Ao contrário do que algumas pessoas pensam, adotar o sistema lean em um ambiente de alta tecnologia não é apenas possível; é essencial. Marc Onetto, o ex-vice-presidente sênior de operações e atendimento ao cliente da Amazon, foi o pioneiro na aplicação da gestão lean na distribuição de varejo na empresa. Neste artigo, ele compartilha as muitas maneiras que o pensamento e as práticas lean ajudaram a melhorar as operações da Amazon.

Como acontece com qualquer empresa que adota a mentalidade lean, a força motriz da Amazon foi sua dedicação constante e inflexível ao seu propósito: o foco no cliente. A partir dessa base, a empresa aplicou o lean para identificar e eliminar muda para o cliente – desde como construía seu site até como atendia pedidos e muito mais.

Quando perguntado sobre quais eram as lições aprendidas com o lean na Amazon, Onetto afirmou que aprenderam algo muito importante na jornada (para escutar Onetto falando sobre essa jornada – em inglês –, clique aqui): é possível existir sinergia entre o lean e a alta tecnologia para eliminar muda.
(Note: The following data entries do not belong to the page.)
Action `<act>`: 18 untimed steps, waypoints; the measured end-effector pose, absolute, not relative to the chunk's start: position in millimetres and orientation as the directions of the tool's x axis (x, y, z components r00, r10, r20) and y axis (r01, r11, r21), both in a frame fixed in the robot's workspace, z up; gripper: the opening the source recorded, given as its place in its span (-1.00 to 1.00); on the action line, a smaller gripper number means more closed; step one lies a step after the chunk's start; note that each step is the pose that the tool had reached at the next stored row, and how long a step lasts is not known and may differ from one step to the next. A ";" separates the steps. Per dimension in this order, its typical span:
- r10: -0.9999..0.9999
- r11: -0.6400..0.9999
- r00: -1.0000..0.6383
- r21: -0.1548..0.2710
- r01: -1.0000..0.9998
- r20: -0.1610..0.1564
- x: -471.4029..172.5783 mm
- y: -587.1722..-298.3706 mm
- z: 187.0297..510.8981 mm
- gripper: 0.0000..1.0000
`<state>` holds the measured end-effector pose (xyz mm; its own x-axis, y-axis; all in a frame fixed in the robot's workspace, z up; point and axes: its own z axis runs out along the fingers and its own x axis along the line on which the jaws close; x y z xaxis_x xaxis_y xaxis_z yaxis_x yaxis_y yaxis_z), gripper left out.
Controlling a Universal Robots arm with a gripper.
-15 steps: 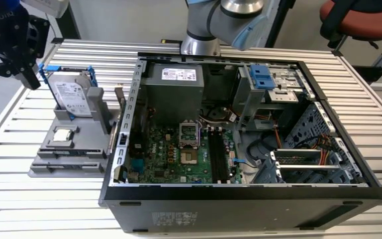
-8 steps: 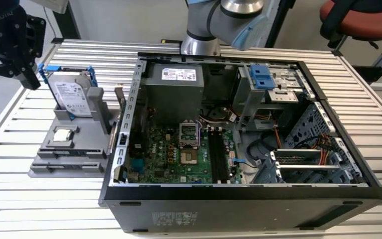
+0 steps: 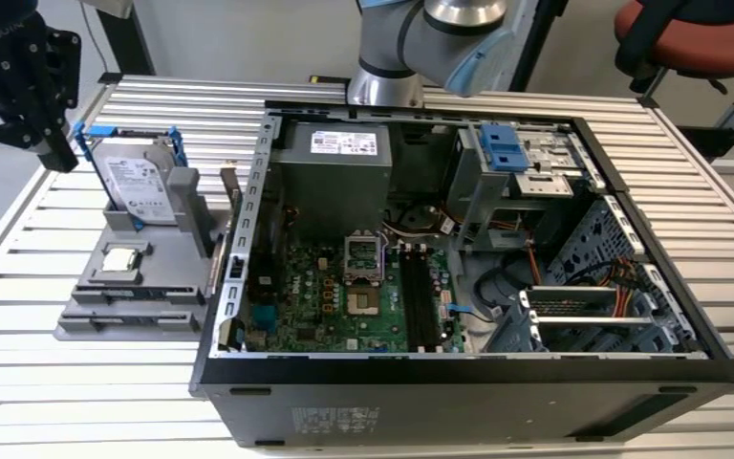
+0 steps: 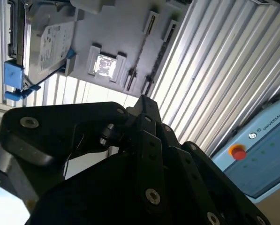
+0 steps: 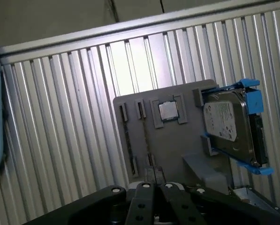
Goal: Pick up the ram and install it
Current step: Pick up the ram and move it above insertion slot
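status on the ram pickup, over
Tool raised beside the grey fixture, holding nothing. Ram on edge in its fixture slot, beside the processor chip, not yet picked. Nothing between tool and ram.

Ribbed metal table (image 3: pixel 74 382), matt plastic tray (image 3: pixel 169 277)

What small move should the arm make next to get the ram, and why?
Probably lower the gripper toward the ram. The ram stands on edge in the gray holder, untouched, beside the processor chip, and the gripper hovers above the holder, apart from it.
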<state>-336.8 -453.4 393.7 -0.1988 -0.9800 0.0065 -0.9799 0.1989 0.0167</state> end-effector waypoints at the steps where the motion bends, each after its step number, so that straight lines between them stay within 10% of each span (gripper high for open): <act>1: -0.982 0.190 -0.189 0.017 -0.982 0.006 -336.8 -453.4 393.6 -1.00; 18: -1.000 0.011 -0.011 0.021 -1.000 -0.008 -336.9 -451.7 394.0 -1.00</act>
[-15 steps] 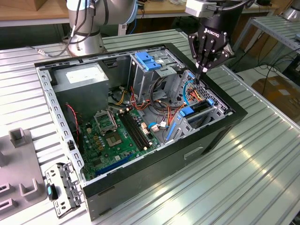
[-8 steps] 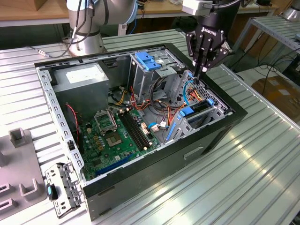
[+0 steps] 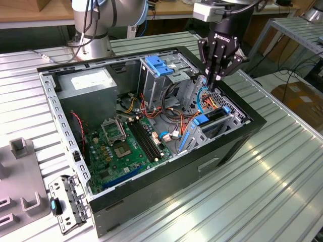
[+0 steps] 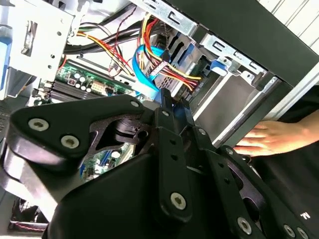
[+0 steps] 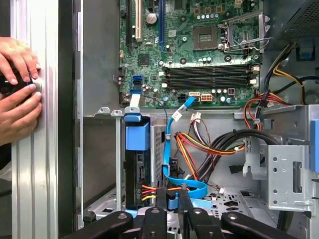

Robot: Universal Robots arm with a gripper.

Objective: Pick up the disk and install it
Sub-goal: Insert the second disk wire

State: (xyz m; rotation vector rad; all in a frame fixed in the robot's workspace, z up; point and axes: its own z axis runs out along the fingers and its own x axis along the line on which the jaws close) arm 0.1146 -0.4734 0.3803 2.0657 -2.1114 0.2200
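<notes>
Drive cage (image 3: 222,123): approach from above crowded by the end effector (image 3: 216,75) and a tangle of power cables (image 5: 209,147) plus blue data cable (image 5: 174,124). Motherboard (image 3: 123,146): open overhead. Table (image 3: 262,186) beside the computer case (image 3: 166,176): free (a person's hands (image 5: 17,89) rest at the case's edge).

Disk (image 5: 135,164) sits edge-up in drive cage slot at case front, blue rail end (image 3: 201,120) on top, mostly hidden in the bay, red/yellow wires by its lower end.
</notes>
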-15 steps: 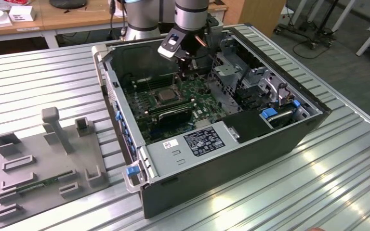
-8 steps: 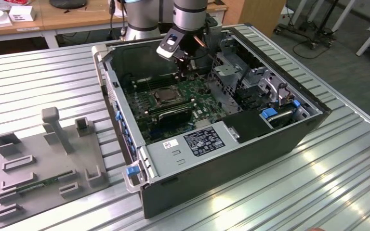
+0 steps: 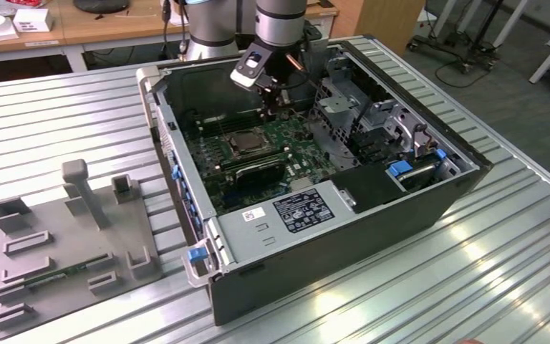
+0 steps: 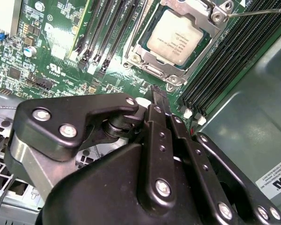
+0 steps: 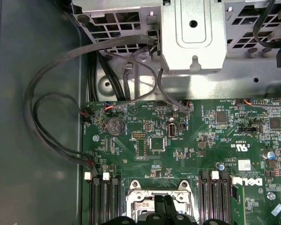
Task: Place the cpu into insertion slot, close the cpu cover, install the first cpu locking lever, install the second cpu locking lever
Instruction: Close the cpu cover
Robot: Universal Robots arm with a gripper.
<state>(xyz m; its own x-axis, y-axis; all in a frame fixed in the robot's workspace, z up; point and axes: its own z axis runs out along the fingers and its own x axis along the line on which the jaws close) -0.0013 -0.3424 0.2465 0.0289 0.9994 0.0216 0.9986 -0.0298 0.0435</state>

Desde o início, muitos dos sensei no Japão tinham muitas preocupações com a possibilidade da tecnologia da informação adicionar desperdício em vez de eliminá-lo, apenas acelerando processos ruins, em vez de melhorá-los. O que impediu que a Amazon caísse nessa armadilha foi o fato de eles já terem, além de uma boa tecnologia, um foco muito grande no cliente. Isso permitiu que eles realmente combinassem o lean com a alta tecnologia. Outra coisa que Onetto mencionou quando estava falando sobre seus aprendizados foi que os principais conceitos lean, como o andon, podem ser estendidos a diferentes negócios, como a Amazon fez parando a linha no centro de atendimento ao cliente. Veja abaixo o que Onetto tem a dizer sobre a jornada lean na empresa.


Atendimento ao cliente com mapeamento do fluxo de valor

Após introduzirmos o lean no centro de distribuição, nós o estendemos para os centros de atendimento ao cliente. Uma coisa interessante que fizemos foi mapear o fluxo de valor. Ao fazer isso, percebemos alguns casos que nos chamaram a atenção: ao receber uma ligação de um cliente, o atendente da central de atendimento tinha que buscar informações no sistema. Contamos as etapas que ele tinha que fazer e descobrimos que, por vezes, por exemplo, ele chegava a apertar o botão “Enter” 29 vezes até conseguir encontrar as informações necessárias para responder a pergunta do cliente. Então, é claro, havia muito desperdício ali. Portanto, repensamos todos os sistemas de atendimento pela perspectiva do cliente. Que tipo de pergunta costumava chegar? Assim, abordamos esse desperdício de excesso de cliques na primeira vez que fizemos um kaizen, reduzindo esse número para 8 cliques.


Definindo princípios centrados no cliente

Na verdade, nós queríamos definir o que chamamos de princípios centrados no cliente para nossa central de atendimento, e o principal objetivo era tratar os clientes como amigos ou mesmo como família. Algumas pessoas se preocupavam com clientes desonestos tentando tirar proveito disso, mas nosso sistema de computador normalmente é capaz de prevenir isso. É verdade que existem pessoas que tentam roubar dinheiro da Amazon, mas mesmo assim vale a pena correr o risco para ser honesto com o cliente, pois é aí que você ganha muito (na verdade, não são muitos que tentam, não só no Japão, que é o país mais honesto do mundo, mas também nos outros países, como a França, a Itália ou os Estados Unidos; no fim das contas, a porcentagem de pessoas que tentam roubar de você não é tão grande).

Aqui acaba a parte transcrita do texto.